TO DO>
Copy every line that holds the string "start" from the data below.

INFORMATION SHOWN>
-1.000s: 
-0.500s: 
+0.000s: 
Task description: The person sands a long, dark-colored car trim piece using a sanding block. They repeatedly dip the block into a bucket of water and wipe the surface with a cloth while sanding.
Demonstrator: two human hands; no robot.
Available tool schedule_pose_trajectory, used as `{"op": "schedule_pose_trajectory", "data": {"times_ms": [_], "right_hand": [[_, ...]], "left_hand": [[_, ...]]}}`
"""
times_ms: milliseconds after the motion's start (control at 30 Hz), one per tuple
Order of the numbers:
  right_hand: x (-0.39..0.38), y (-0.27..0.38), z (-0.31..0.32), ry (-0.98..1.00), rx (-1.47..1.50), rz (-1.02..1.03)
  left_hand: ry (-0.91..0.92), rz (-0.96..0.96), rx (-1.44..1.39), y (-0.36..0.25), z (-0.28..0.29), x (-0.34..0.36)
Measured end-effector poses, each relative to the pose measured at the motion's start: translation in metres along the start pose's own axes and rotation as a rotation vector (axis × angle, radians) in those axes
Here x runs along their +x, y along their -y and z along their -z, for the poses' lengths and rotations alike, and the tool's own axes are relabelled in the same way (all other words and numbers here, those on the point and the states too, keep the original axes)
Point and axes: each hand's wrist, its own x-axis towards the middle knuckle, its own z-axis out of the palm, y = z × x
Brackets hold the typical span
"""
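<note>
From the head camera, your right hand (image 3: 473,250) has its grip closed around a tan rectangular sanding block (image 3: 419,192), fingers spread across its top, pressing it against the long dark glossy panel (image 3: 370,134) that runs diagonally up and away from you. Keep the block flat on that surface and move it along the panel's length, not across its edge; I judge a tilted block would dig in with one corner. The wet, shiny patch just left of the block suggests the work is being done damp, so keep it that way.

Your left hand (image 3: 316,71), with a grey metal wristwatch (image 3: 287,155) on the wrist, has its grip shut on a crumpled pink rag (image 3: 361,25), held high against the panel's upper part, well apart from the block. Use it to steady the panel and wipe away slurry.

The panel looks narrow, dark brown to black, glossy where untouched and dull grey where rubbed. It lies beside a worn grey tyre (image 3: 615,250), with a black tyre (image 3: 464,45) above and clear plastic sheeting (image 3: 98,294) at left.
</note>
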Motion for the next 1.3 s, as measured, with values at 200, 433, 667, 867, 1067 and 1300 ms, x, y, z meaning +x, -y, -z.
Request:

ANSWER SPACE>
times_ms: milliseconds after the motion's start (control at 30 Hz), one per tuple
Measured end-effector poses, each relative to the pose measured at the motion's start: translation in metres along the start pose's own axes and rotation as a rotation vector (axis × angle, radians) in those axes

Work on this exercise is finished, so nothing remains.